◆ What is required: Where the records below show a line containing "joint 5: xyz", start copying; end with the line containing "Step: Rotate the", and copy it too.

(Stored dataset items)
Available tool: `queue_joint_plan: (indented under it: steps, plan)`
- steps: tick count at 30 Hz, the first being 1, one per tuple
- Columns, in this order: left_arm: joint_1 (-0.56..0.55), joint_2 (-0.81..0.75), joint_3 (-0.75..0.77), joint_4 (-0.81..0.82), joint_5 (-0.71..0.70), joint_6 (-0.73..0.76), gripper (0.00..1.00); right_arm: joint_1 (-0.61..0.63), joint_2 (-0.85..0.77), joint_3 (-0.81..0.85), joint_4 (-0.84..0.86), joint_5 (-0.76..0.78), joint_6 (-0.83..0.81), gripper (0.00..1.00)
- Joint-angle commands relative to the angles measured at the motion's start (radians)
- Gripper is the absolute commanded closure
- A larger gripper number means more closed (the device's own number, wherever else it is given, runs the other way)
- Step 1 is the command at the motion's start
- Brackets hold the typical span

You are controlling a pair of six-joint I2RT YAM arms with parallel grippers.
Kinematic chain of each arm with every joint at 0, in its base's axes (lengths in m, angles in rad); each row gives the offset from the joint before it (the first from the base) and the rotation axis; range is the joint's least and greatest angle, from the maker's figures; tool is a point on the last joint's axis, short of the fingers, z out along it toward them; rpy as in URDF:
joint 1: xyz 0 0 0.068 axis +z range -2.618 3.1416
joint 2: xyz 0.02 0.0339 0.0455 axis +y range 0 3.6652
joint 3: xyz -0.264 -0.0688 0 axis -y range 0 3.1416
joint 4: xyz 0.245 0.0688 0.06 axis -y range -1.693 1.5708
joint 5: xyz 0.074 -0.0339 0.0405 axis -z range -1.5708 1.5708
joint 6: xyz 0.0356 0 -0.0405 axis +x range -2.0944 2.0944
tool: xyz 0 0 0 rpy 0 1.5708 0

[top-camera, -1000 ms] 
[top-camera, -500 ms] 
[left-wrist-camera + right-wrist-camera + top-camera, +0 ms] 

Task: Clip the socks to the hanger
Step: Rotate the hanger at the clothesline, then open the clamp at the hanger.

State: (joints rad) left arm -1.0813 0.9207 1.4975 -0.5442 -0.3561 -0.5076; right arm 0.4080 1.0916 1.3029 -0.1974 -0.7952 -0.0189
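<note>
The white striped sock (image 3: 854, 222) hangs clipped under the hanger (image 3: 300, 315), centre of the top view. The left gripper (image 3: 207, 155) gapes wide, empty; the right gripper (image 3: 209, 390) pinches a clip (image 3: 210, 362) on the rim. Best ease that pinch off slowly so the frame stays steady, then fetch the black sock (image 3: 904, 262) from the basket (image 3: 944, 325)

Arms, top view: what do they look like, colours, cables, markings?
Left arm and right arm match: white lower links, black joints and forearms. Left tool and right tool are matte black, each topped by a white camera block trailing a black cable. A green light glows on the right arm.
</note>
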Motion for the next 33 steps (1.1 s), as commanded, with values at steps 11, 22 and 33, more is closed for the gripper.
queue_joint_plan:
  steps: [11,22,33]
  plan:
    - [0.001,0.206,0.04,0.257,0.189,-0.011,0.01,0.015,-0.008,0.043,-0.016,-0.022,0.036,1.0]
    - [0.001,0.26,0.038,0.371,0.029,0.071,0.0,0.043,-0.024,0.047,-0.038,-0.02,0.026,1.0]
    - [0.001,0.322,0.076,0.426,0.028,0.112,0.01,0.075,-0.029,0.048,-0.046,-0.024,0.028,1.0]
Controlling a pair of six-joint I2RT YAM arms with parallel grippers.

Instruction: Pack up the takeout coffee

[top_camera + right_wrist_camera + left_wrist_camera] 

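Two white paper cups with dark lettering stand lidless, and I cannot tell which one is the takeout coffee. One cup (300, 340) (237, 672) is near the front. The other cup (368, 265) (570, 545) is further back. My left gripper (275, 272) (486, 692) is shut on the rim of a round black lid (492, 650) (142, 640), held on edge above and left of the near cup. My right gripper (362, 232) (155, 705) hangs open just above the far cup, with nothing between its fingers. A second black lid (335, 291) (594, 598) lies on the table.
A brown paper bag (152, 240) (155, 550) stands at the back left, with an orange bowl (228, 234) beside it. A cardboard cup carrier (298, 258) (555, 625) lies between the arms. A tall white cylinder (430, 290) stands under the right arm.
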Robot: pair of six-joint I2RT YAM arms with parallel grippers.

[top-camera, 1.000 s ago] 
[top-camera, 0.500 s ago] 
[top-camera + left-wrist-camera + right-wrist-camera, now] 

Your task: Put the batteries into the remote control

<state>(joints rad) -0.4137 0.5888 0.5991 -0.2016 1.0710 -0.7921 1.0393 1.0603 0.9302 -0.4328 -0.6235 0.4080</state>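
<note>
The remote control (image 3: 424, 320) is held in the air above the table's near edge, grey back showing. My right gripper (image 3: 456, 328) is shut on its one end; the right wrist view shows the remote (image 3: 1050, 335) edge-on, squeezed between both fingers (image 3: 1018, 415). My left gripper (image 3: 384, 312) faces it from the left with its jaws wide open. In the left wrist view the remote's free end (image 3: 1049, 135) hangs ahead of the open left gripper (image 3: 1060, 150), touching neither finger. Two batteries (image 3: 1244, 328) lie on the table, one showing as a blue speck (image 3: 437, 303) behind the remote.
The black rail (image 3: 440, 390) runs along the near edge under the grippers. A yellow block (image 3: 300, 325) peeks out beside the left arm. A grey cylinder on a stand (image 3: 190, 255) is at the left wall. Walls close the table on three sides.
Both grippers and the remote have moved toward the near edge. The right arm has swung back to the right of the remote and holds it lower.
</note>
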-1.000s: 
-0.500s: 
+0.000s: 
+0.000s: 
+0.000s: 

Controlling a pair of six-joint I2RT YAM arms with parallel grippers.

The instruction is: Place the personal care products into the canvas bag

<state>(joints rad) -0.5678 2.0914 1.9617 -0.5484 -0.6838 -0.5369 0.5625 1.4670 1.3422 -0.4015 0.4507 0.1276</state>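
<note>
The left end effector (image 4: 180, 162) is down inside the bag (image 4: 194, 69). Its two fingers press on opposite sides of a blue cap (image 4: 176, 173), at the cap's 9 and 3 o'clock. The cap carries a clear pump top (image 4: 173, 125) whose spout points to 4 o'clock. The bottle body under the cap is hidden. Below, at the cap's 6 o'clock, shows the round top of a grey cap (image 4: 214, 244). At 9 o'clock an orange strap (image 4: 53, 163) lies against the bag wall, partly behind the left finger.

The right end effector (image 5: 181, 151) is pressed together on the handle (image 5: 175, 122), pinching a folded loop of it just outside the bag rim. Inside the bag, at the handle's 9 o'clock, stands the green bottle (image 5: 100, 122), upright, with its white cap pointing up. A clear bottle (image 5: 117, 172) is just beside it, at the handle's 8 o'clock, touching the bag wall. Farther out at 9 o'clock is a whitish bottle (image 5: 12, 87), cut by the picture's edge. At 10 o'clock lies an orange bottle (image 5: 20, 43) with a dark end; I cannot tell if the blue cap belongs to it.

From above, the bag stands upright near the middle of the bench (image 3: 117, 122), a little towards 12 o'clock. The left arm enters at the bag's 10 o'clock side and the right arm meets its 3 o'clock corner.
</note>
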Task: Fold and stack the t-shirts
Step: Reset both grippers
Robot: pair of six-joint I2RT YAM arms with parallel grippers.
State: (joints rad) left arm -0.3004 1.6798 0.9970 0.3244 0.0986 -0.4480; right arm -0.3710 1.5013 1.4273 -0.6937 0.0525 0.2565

◆ Solution for this task:
joint 5: xyz 0.074 -0.0339 0.0405 axis -z range -1.5708 1.5708
joint 6: xyz 0.0356 0 -0.0405 axis +x range -2.0944 2.0944
tool: xyz 0 0 0 rpy 0 1.5708 0

[top-camera, -1000 ms] 
[top-camera, -500 ms] 
[left-wrist-camera + right-wrist-camera + top-camera, +0 ms] 

Task: Clip the socks to the hanger
Step: Rotate the hanger at the clothesline, then open the clamp at the hanger.

No part of the exercise remains unanswered.